# [Task]
Count every line below that contains "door", then state the total with no other output.

# [Provided information]
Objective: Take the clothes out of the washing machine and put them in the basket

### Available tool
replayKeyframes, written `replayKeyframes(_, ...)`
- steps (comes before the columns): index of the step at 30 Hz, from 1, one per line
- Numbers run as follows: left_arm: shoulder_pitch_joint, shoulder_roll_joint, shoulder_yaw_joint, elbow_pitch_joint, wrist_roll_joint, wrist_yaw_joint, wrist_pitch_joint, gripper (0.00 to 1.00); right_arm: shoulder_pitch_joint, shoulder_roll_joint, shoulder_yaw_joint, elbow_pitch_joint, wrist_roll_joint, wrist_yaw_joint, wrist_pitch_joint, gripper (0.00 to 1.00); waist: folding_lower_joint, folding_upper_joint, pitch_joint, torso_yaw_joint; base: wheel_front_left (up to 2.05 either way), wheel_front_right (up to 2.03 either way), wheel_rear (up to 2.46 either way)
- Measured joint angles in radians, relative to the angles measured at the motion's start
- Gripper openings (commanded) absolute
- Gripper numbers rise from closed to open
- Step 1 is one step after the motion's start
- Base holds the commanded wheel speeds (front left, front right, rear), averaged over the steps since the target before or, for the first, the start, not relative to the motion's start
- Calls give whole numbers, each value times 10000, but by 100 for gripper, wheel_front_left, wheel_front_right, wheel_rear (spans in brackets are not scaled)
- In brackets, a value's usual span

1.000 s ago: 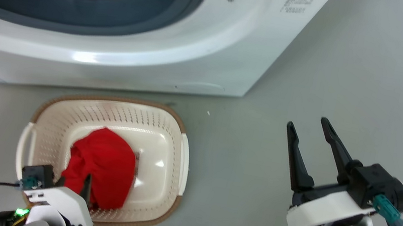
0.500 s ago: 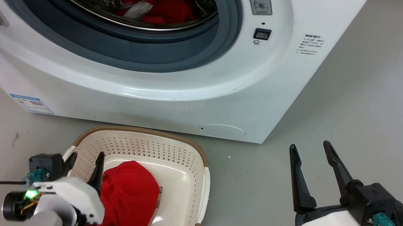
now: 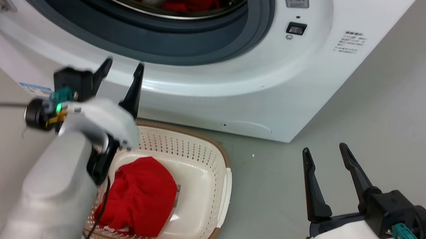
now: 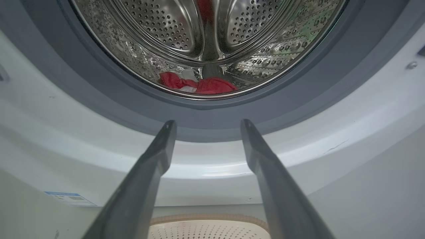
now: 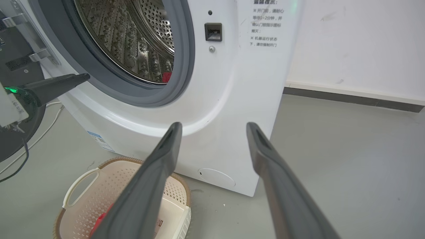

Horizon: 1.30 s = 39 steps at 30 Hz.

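Lifted since the earlier frame: left gripper (image 3: 124, 63), from over the basket (image 3: 211, 154) to the washing machine (image 3: 220, 77) front, jaws apart, empty. Remaining clothes (image 4: 199, 84) ahead of and above its tips, low in the drum (image 4: 159, 26) (one red piece (image 3: 142, 197) already basketed). Also spread, farther off: right gripper (image 3: 324, 148).

Holds the left gripper (image 3: 124, 64) high at the middle left of the head view, its two dark fingers (image 3: 134, 88) parted and pointing up the view with nothing between them. Carries it on a pale left forearm (image 3: 56, 188) that rises steeply from the bottom edge, a green light (image 3: 59, 106) glowing at the wrist. Sets the right gripper (image 3: 323, 148) low at the lower right, fingers spread wide, leaning a little toward the view's left, empty. Shows the same open spread along each pair in both wrist views.
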Motion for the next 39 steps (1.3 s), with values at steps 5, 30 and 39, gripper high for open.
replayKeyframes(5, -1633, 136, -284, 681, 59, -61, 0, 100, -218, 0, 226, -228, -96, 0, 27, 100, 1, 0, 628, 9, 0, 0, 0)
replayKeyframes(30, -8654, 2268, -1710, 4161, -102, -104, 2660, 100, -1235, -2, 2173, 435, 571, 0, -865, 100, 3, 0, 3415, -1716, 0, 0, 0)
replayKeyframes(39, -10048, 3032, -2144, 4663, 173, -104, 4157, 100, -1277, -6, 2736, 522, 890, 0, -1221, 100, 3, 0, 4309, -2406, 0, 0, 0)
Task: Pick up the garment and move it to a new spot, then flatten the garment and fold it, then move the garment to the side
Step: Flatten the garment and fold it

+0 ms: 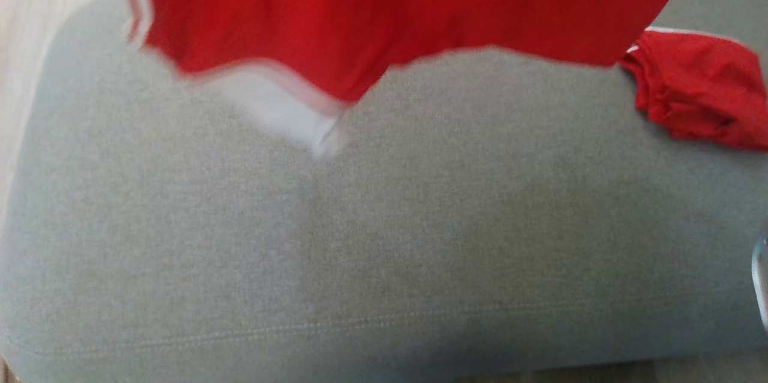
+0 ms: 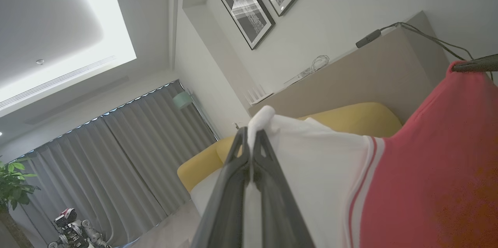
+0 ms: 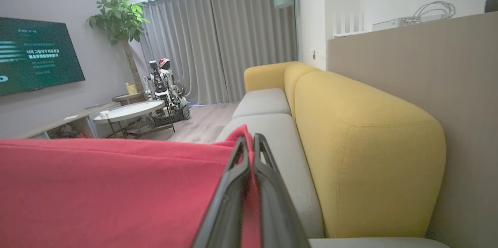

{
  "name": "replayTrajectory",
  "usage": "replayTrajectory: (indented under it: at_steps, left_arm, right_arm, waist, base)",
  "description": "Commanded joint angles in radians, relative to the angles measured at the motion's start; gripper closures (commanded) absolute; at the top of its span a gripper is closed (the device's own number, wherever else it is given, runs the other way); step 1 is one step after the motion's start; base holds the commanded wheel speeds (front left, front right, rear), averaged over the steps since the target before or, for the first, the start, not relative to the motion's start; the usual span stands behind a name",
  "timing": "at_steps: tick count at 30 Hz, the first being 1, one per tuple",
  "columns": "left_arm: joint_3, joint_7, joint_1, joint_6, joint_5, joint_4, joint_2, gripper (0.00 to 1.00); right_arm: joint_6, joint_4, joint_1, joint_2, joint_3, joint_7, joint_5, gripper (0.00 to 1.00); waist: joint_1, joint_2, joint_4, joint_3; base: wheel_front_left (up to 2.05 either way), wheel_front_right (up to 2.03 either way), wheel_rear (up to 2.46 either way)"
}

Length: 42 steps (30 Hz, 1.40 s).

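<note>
**Red garment held up over a grey sofa seat**

At left, the left gripper (image 2: 252,139), fingers pressed together on a bunched white panel of the garment (image 1: 360,11). Stretched from there across to the right gripper (image 3: 249,143), likewise clamped tight, on a red edge. Probably gripped at two far corners to spread the cloth wide, ready for laying flat.

Hanging above the grey seat cushion (image 1: 360,239), white-trimmed lower hem dangling and blurred, apparently not resting on it. Judged as mid-carry, with flattening and folding not yet done.

Farther right, lying on the cushion, a crumpled red piece (image 1: 702,95) with a white edge — part of the same garment or a separate one, impossible to tell. Beyond the seat, a yellow backrest (image 3: 362,143).

No brand or label visible anywhere on the fabric. On the television (image 3: 35,53) in the right wrist view, a few pale lines of writing — too small to read.
</note>
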Motion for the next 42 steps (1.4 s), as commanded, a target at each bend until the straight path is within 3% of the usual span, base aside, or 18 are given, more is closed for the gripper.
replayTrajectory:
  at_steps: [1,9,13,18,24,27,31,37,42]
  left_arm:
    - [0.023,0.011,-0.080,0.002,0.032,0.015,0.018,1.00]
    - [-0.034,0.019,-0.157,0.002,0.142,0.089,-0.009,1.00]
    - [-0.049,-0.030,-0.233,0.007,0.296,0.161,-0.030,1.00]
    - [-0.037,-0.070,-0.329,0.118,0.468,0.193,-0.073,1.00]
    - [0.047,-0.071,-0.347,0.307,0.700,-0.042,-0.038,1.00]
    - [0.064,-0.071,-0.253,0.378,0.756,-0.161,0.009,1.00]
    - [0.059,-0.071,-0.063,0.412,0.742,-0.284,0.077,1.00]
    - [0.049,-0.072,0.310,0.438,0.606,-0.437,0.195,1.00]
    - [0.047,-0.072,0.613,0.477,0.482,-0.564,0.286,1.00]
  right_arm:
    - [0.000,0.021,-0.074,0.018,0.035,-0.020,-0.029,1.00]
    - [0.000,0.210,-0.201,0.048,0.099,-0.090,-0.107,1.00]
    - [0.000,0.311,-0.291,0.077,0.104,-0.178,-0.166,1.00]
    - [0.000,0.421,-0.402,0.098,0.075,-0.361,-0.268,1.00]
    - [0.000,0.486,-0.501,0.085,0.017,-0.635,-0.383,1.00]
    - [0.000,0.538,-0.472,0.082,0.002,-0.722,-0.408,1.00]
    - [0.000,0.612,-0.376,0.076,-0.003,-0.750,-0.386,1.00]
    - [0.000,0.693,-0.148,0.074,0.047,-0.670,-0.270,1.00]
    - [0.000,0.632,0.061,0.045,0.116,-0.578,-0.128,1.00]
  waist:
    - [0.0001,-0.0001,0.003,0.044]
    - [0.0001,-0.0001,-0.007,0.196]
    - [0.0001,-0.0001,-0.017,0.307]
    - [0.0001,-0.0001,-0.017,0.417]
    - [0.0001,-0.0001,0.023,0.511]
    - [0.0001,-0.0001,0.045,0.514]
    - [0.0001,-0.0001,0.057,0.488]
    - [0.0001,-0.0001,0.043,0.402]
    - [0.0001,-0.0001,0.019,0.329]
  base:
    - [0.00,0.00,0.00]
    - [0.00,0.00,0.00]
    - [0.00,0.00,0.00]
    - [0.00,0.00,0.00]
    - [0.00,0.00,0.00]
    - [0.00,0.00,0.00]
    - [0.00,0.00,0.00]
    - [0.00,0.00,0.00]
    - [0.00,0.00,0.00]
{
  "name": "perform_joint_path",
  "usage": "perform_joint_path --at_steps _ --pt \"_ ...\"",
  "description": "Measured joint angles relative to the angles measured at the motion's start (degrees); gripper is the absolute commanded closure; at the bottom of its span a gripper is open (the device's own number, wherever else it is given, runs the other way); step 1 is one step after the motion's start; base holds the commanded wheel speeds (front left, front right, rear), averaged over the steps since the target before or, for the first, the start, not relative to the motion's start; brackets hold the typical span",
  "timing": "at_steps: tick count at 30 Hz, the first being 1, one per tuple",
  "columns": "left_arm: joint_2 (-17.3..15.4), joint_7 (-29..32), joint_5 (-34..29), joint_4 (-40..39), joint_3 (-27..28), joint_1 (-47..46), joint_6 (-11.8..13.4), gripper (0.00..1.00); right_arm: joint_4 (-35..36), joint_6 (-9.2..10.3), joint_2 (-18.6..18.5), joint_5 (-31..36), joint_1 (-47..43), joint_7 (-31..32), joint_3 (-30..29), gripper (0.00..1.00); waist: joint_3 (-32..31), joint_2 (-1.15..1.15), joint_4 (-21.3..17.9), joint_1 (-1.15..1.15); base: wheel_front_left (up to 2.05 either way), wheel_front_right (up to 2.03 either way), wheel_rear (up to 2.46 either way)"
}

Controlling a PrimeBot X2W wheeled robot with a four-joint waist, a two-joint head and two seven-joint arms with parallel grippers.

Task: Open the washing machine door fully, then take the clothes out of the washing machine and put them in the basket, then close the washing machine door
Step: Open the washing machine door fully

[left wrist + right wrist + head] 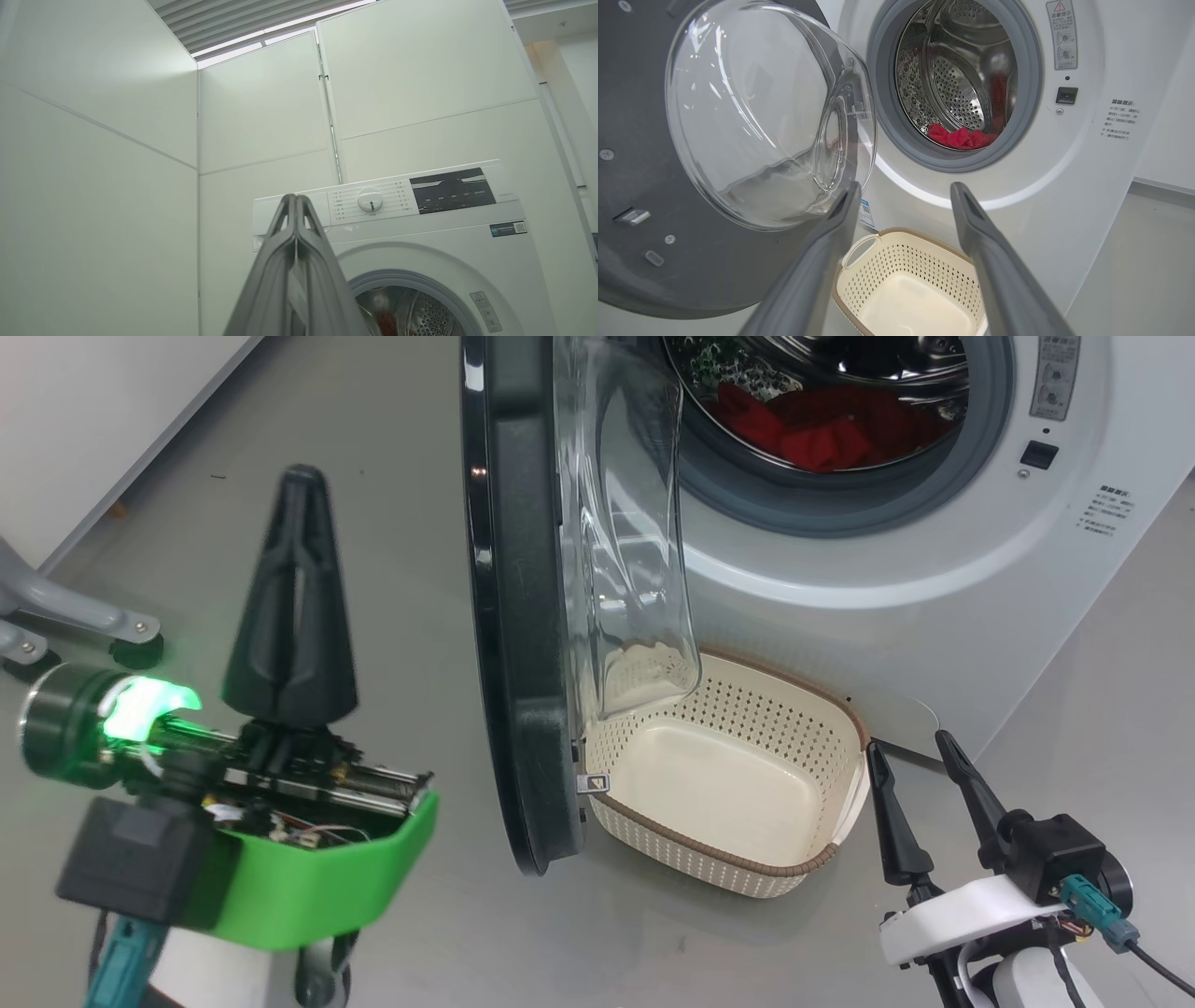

# [Answer]
2